**Task details:**
Could you copy each line of the listing below that has the word "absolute"?

-------------------------

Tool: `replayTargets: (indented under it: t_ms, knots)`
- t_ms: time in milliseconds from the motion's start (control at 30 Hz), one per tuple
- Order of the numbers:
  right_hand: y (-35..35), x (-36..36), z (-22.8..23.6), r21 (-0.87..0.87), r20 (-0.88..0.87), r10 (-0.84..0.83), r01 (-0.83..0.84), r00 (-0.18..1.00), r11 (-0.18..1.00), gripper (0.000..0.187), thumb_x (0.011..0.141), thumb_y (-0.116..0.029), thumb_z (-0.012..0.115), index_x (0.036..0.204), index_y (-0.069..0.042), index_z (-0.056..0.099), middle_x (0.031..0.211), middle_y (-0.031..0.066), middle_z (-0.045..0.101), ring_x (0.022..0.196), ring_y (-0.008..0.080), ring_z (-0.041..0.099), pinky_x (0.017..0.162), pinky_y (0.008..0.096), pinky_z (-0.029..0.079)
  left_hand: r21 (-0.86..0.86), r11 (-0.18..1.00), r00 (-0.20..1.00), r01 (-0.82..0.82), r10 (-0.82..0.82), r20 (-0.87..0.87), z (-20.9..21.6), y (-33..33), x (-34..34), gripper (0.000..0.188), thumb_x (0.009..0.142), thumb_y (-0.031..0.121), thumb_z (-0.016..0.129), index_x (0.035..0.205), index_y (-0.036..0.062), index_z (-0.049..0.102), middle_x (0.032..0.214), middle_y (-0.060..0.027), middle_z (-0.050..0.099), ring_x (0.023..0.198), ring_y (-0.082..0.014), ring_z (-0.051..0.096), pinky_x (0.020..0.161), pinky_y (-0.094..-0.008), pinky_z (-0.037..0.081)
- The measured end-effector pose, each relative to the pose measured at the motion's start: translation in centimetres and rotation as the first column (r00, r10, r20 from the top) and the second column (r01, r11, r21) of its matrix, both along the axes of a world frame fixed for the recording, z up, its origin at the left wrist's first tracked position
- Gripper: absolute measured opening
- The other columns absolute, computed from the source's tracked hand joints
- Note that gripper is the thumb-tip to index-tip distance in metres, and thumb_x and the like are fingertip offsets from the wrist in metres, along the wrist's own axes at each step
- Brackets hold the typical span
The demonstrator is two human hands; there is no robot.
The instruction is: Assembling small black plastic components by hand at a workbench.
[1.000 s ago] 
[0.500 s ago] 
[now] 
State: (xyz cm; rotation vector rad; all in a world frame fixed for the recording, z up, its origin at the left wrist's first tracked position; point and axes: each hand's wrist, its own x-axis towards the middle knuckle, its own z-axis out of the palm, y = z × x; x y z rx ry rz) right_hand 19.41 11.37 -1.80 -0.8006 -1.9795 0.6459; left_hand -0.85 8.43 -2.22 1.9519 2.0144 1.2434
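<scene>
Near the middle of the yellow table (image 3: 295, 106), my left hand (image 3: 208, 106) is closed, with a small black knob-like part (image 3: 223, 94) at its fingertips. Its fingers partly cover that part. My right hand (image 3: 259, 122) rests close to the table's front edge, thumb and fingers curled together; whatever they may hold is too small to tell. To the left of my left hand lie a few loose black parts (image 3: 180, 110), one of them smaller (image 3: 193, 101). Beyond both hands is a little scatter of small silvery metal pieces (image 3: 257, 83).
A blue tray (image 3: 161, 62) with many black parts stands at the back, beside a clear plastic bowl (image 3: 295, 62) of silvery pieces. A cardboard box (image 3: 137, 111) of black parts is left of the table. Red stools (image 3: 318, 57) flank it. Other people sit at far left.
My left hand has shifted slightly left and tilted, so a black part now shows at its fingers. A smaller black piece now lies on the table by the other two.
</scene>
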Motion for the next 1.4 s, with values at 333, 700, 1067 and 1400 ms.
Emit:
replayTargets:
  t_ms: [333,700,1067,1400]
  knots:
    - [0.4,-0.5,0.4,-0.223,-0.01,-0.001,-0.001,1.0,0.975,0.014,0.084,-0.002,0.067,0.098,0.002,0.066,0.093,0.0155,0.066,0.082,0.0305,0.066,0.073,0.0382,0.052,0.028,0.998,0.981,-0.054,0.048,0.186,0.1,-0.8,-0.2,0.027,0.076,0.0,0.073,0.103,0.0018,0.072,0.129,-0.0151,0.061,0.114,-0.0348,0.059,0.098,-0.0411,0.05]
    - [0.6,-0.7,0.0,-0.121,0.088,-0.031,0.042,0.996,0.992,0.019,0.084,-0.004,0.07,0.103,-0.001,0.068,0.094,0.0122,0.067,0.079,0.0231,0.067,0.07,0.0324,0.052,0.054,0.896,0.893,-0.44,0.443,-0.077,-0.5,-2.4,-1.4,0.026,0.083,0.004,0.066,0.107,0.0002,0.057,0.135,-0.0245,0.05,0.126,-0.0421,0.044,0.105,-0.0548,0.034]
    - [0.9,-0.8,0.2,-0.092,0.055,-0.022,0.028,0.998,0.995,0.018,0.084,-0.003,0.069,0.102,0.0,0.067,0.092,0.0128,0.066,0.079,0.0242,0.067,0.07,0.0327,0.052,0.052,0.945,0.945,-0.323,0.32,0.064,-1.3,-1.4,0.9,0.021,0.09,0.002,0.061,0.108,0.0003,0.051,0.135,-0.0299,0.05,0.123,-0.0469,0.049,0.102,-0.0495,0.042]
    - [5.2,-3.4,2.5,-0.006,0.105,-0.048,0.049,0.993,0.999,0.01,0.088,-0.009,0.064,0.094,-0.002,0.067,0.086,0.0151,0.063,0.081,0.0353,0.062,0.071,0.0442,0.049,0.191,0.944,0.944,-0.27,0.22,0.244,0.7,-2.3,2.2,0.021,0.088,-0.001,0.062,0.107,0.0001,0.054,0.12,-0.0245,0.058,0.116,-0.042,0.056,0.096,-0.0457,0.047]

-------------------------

**Response area:**
- Gripper: absolute measured opening
- The other columns absolute, computed from the source's tracked hand joints

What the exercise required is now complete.